Nel suo libro, «The Net Delusion», Evgeny Morozov confessa: «Sono stato uno dei primi a cadere nella trappola della Rivoluzione Twitter, battezzando così alcune proteste in Moldova». Poi, si è pentito.

Morozov, nato in Bielorussia 27 anni fa: «Avrei voluto chiamare il libro "L'ingenuità della rete", ma l'editore ha pensato che un titolo che echeggiasse quello di Richard Dawkins sarebbe stato più incisivo».

Morozov è uno dei commentatori più autorevoli sul rapporto tra politica internazionale e nuovi media. Ha incontrato la redazione di Nòva24 in un'intervista collettiva che potete vedere in questi video, divisi per i principali temi affrontati:

- L'agenda dell'innovazione locale
- Blogger e dissidenti nei paesi emergenti
- Le proteste in Nordafrica
- Cyberwar civile
- Le frontiere della censura
- Net Neutrality
- Oltre Wikileaks
- L'informazione con i social network
- Paure e realtà delle cyberwar
- Piattaforme di conoscenza

Morozov scrive per pubblicazioni prestigiose: da «Foreign Affairs» alla «Boston Review», passando per i principali grandi giornali mondiali: «Economist», «Wall Street Journal», «Financial Times», «Newsweek», «Herald Tribune» tra gli altri. È visiting scholar alla Stanford University e Schwartz fellow alla New America Foundation. Ha fatto ricerca anche all'Open Society Institute di George Soros.

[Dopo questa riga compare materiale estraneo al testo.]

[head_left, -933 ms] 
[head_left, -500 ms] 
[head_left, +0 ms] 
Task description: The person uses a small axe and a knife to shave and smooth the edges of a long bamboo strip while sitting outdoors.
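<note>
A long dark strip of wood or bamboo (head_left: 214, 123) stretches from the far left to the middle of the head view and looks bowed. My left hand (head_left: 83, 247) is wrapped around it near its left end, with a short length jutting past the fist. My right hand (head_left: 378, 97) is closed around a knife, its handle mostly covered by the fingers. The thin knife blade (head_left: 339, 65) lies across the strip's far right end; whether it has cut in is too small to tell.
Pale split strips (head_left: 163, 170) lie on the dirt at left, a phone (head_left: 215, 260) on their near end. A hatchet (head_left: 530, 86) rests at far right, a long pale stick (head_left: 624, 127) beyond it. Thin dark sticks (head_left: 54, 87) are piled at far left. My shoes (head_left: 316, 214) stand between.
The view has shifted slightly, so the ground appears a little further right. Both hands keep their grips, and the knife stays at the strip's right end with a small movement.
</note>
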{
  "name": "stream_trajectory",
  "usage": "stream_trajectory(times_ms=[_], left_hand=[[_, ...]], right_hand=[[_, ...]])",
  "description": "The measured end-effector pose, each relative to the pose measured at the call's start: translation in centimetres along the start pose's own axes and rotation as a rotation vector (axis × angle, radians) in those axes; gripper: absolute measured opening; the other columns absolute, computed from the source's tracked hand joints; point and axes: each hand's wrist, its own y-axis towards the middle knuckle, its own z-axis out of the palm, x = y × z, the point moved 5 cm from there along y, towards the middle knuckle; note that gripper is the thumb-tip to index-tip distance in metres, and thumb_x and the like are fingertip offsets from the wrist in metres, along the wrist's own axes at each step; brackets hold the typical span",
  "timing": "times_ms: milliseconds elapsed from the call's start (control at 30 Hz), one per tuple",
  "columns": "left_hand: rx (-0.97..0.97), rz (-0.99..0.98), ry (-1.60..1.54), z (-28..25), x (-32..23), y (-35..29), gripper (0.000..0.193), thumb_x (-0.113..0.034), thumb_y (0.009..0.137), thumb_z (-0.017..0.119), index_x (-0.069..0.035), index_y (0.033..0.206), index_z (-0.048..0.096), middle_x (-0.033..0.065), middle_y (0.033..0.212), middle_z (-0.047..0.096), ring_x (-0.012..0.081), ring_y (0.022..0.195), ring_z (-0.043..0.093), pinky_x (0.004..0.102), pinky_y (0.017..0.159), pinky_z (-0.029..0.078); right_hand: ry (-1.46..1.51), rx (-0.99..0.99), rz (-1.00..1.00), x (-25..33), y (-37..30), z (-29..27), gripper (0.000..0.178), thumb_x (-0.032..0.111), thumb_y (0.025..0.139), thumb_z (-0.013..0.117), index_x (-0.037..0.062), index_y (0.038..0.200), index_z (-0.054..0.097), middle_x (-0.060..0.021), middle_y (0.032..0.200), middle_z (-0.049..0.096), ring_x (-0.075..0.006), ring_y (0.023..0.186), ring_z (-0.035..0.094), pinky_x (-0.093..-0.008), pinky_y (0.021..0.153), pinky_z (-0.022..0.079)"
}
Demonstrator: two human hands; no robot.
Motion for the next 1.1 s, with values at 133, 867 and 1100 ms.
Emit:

Ma le sue esperienze formative più importanti sono state in Europa. «Nel 2005, dopo l'università, – racconta nell'intervista – ho iniziato a sviluppare l'interesse per new media e social network, che stavano diventando molto popolari negli Usa soprattutto dal punto di vista politico, con la candidatura alle primarie democratiche di Howard Dean nel 2004. Si discuteva molto.

E io mi sono chiesto quale impatto avrebbero avuto le nuove tecnologie in Bielorussia e nei Paesi emergenti più in generale». Lavorando nel settore ha iniziato a vedere con occhi diversi il reale funzionamento degli aiuti per lo sviluppo della democrazia tramite i nuovi media.

«Ho incontrato blogger, attivisti, giornalisti, frequentatori di social network dei Paesi emergenti di quel l'area. Molti ricevevano denaro da fondazioni occidentali con l'idea che avrebbero fatto da apripista nella democratizzazione. Sono diventato sempre più scettico fino a licenziarmi. Avevo capito che in Occidente non era chiaro l'effetto perverso che i fondi avevano sul mercato dei new media locali. Come in Africa, dove i soldi della cooperazione spesso azzerano le economie locali e i talenti, così i soldi spediti per internet rendevano tutti dipendenti dai progetti occidentali, che regolarmente fallivano per essere ricreati in altri contesti».